Zutreffend hat das SG insoweit darauf hingewiesen, dass die zunächst geltend gemachte häusliche Krankenpflege für den Zeitraum 01.07.2014 bis 31.01.2015 und die Rechnung vom August 2013 auf völlig unterschiedlichen Sachverhalten basiert. Darüber hinaus fehlt es hinsichtlich der Klageerweiterung aber auch an den notwendigen Prozessvoraussetzungen.

Mit Bescheid vom 27.11.2013 hat die Beklagte dem Kläger mitgeteilt, dass die vorgelegte Rechnung und der Antrag auf Erstattung der Eigenbeteiligung an den orthopädischen Schuhen in Höhe nicht erfolgen könne. Da nicht ersichtlich ist, dass der Kläger hiergegen Widerspruch eingelegt hat, ist die Entscheidung der Beklagten hinsichtlich der Eigenbeteiligung vorliegend bestandkräftig geworden. Eine Klage wäre daher unzulässig. Nichts anderes ergibt sich, wenn man davon ausgehen würde, dass die genannte Entscheidung vom 27.11.2013 nach dem Wortlaut nur die Eigenbeteiligung und nicht auch die vom Kläger begehrten Kosten für den Hausbesuch umfasst. In diesem Fall läge zwar keine bestandskräftige Entscheidung diesbzgl. vor, es würde jedoch an einem entsprechenden Antrag und einer Verwaltungsentscheidung der Beklagten fehlen, sodass auch unter diesem Gesichtspunkt die Klage auf Kostenerstattung aus der Rechnung vom 13.08.2013 unzulässig wäre. Sofern der Kläger im Übrigen eine isolierte Leistungsklage auf der Grundlage von Amtshaftungsansprüchen erhoben hätte, wäre hierfür der Rechtsweg zu den ordentlichen Gerichten gegeben. Eine Teilverweisung kommt insoweit nicht in Betracht (vgl. Keller in: Meyer/Ladewig/Keller/Leitherer, SGG, 11. Auflage, § 51 Rdnr. 41).

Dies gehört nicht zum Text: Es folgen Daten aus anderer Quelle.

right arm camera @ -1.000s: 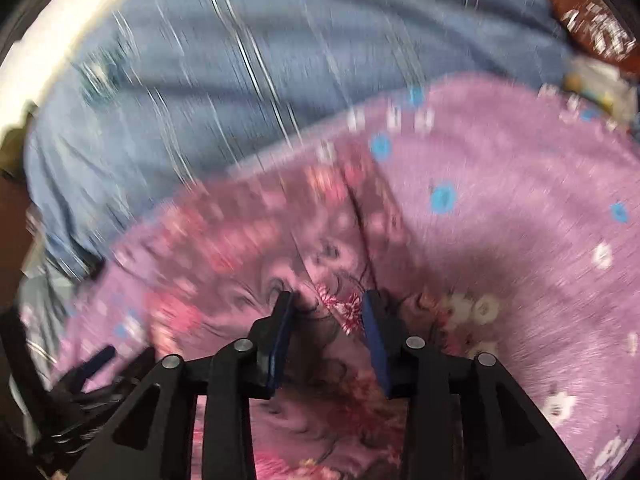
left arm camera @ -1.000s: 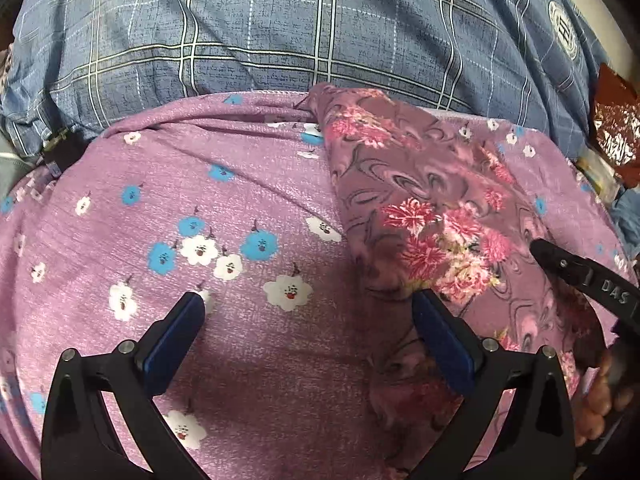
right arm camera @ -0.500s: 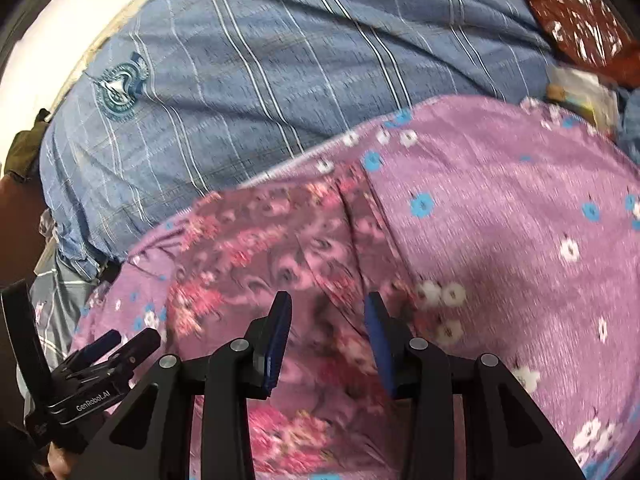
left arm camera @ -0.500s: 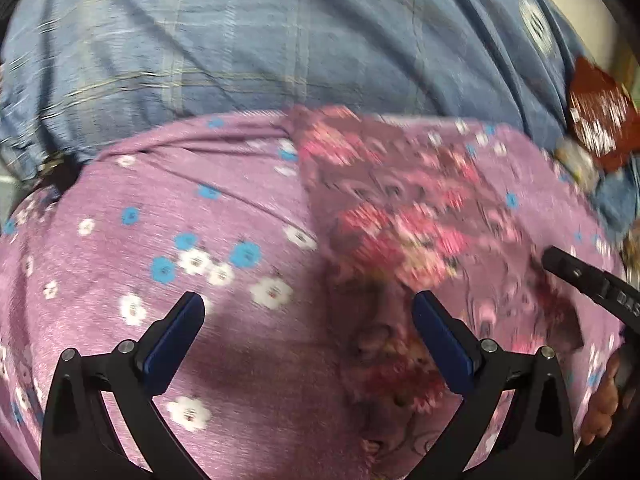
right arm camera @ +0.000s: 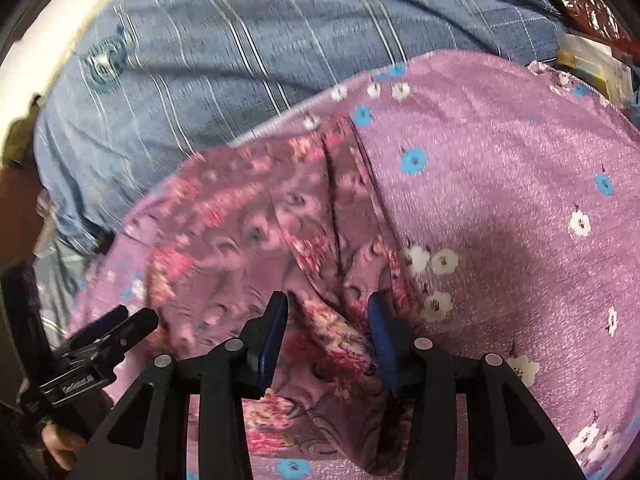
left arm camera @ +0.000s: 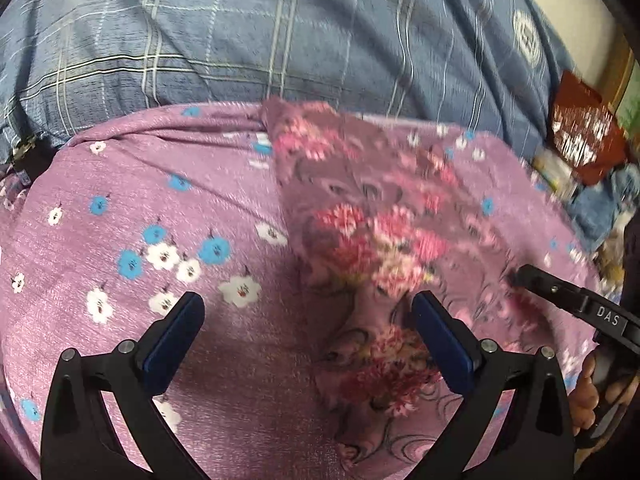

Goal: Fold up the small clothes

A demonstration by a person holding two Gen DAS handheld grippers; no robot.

Ist damit aber eine Klage auf Kostenerstattung aus der Rechnung vom 06.08.2013 unter allen Gesichtspunkt unzulässig, so hat das SG zutreffend die Sachdienlichkeit und damit die Voraussetzung der Klageerweiterung abgelehnt.

Die Kostenentscheidung folgt aus § 193 SGG.

Gründe, die Revision zuzulassen, liegen nicht vor.